Your goal — From the first line of the data below through the line holding "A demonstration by", output each line exactly and leave the pictures out.

[Records from a dataset]
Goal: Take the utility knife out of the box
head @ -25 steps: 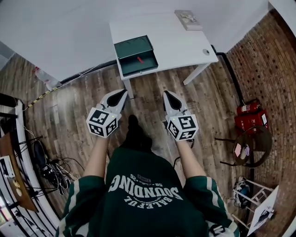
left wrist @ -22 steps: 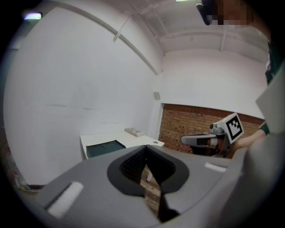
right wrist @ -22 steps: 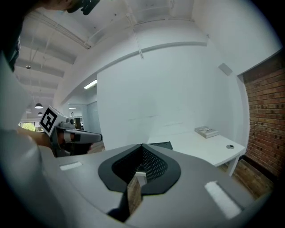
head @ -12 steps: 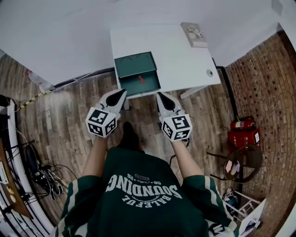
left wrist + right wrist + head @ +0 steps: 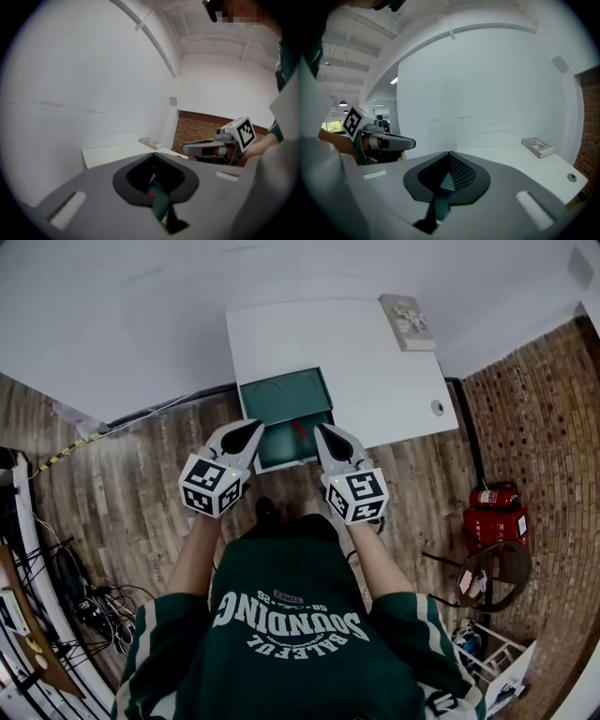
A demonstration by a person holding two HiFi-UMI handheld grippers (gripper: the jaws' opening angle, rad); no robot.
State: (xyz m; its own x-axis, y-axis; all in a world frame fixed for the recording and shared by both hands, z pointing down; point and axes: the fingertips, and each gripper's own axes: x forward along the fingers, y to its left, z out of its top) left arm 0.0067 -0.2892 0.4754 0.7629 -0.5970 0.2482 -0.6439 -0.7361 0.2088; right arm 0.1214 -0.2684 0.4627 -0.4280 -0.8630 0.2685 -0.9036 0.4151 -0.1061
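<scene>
A dark green box [image 5: 281, 397] lies open on the white table [image 5: 375, 381], its lid folded flat behind it. A small red utility knife [image 5: 300, 428] rests inside the front half. My left gripper [image 5: 251, 428] hovers at the box's front left corner, and my right gripper [image 5: 323, 433] at its front right, close to the knife. Both are shut and hold nothing. In the left gripper view the box [image 5: 159, 202] and the red knife [image 5: 152, 195] show through the gap below the joined jaws. The right gripper view shows only a strip of the green box [image 5: 443, 185].
A book [image 5: 409, 321] lies at the table's far right corner and a round cable hole [image 5: 437, 407] near its right edge. On the wooden floor, a red fire extinguisher [image 5: 487, 496] and a round stool [image 5: 492, 573] stand to the right, with tangled cables [image 5: 94, 606] to the left.
The person has stepped up to the table. Both grippers moved forward from over the floor to the box's front edge, still shut.
</scene>
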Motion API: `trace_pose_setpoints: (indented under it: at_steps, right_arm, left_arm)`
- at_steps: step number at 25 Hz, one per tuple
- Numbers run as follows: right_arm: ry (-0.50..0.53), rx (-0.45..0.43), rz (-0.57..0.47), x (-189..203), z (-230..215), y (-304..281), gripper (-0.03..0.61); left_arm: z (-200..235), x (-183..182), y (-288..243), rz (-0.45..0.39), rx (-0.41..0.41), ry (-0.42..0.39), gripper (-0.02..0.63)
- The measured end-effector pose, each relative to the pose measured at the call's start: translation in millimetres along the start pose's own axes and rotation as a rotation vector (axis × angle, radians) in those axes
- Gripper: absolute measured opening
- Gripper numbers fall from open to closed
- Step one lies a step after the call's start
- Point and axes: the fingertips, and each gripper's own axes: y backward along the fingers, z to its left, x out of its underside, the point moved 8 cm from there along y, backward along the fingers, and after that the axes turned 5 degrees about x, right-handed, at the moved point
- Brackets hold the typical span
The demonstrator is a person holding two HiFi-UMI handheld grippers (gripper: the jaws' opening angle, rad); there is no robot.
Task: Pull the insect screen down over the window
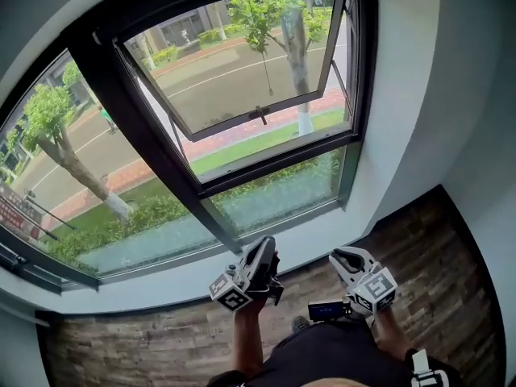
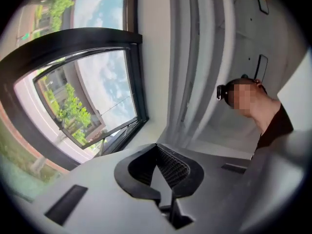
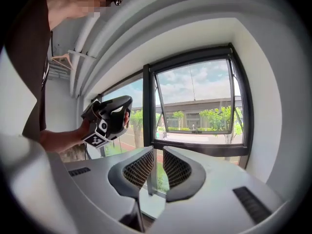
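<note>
A large black-framed window fills the upper part of the head view, set in a white wall above a white sill. Its right-hand section holds a black-framed glass sash tilted outward at its lower edge, with a fixed pane below it. The left-hand section is one fixed pane. Through the glass show green trees, a strip of grass and a grey road. The insect screen itself cannot be picked out in any view, so only its window can be placed: straight ahead of both hands and well apart from them.

The left claw, grey with black mesh-faced pads, is held low in front of the sill, its tip pointing up toward the window. In the left gripper view its jaws are pressed together with nothing between them.

The right claw is near it, to the right, at about the same height, over the brown wood-plank floor. In the right gripper view its jaws stand spread, with a clear gap between the pads. Only the distant window frame shows through that gap, and nothing is gripped. The same view shows the left claw off to the left, in front of the fixed left-hand pane.

The person's forearms rise from the lower edge of the head view
</note>
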Motion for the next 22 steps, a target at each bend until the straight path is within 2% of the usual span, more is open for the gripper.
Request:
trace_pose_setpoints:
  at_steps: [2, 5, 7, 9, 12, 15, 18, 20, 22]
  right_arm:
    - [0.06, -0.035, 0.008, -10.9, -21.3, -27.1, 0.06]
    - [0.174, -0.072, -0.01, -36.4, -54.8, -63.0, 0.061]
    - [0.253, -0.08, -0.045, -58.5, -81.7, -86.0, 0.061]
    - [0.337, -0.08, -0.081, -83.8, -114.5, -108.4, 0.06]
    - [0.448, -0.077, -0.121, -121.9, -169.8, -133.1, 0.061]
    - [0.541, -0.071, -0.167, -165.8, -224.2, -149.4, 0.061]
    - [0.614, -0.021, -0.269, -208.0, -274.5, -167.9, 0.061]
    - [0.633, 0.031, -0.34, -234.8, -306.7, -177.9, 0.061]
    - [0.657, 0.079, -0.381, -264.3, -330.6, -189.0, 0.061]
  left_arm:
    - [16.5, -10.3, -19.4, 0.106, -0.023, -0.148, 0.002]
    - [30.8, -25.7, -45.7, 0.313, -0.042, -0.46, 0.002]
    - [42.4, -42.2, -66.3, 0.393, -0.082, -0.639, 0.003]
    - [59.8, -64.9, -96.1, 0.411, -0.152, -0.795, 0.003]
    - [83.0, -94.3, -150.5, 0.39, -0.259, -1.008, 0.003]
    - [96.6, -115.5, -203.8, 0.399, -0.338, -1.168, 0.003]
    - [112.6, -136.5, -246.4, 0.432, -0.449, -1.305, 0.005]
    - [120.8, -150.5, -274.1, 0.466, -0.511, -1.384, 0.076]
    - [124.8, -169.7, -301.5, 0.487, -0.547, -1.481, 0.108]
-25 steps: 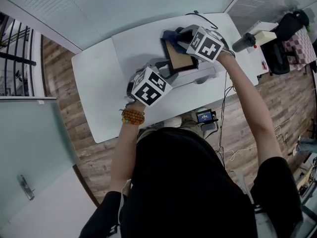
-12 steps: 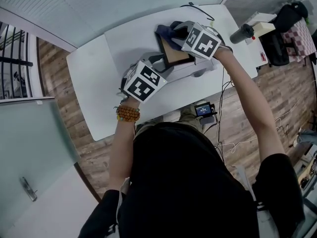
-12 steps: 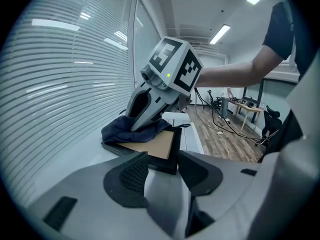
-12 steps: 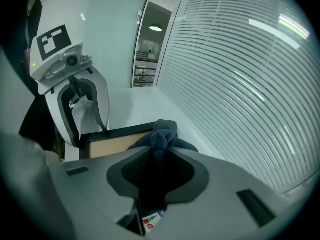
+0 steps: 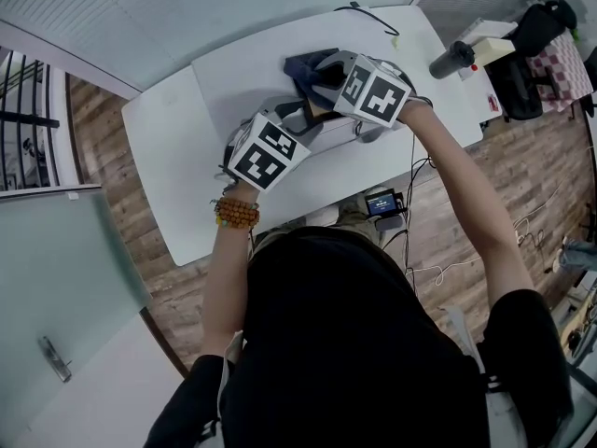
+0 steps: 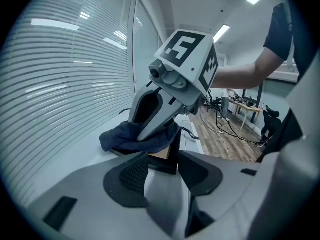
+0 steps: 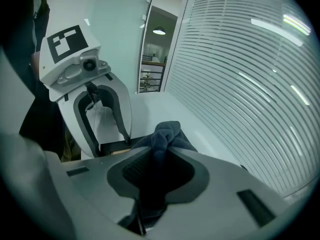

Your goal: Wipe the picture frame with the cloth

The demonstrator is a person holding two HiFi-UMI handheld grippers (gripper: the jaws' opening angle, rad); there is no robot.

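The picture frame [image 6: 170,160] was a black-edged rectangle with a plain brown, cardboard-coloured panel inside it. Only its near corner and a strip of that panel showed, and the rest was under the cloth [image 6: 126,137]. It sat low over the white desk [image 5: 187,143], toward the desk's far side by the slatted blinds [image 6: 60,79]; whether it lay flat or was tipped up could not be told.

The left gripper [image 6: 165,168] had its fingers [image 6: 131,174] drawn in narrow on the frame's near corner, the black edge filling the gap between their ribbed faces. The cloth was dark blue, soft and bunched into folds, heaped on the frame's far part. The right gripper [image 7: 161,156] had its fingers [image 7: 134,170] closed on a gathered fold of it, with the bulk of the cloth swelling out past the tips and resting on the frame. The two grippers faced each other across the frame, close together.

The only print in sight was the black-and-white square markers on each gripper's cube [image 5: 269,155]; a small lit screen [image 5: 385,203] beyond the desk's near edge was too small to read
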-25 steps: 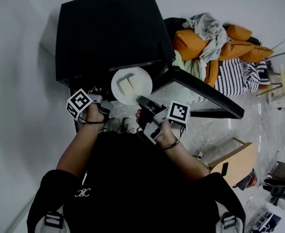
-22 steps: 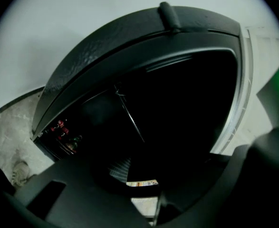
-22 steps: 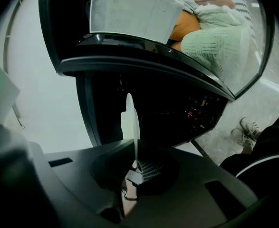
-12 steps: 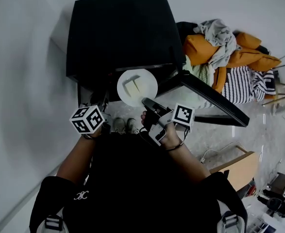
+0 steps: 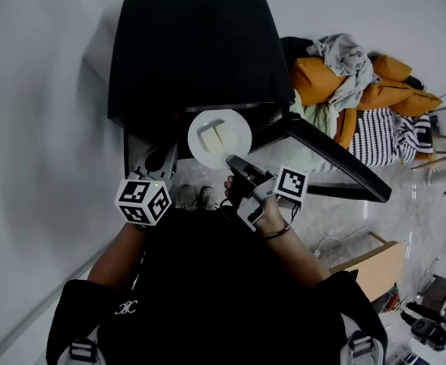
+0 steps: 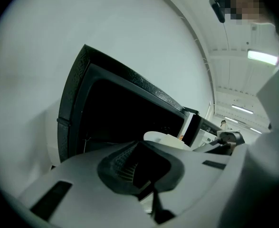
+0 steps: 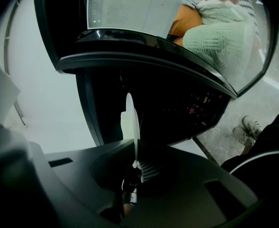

Answer space —
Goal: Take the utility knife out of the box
head @ -25 steps: 
left wrist @ -22 steps: 
right wrist @ -22 steps: 
head @ -12 steps: 
left wrist + right wrist + head @ +0 steps: 
A demonstration by a person holding two HiFi-UMI handheld grippers (gripper: the jaws' opening angle, rad); no robot.

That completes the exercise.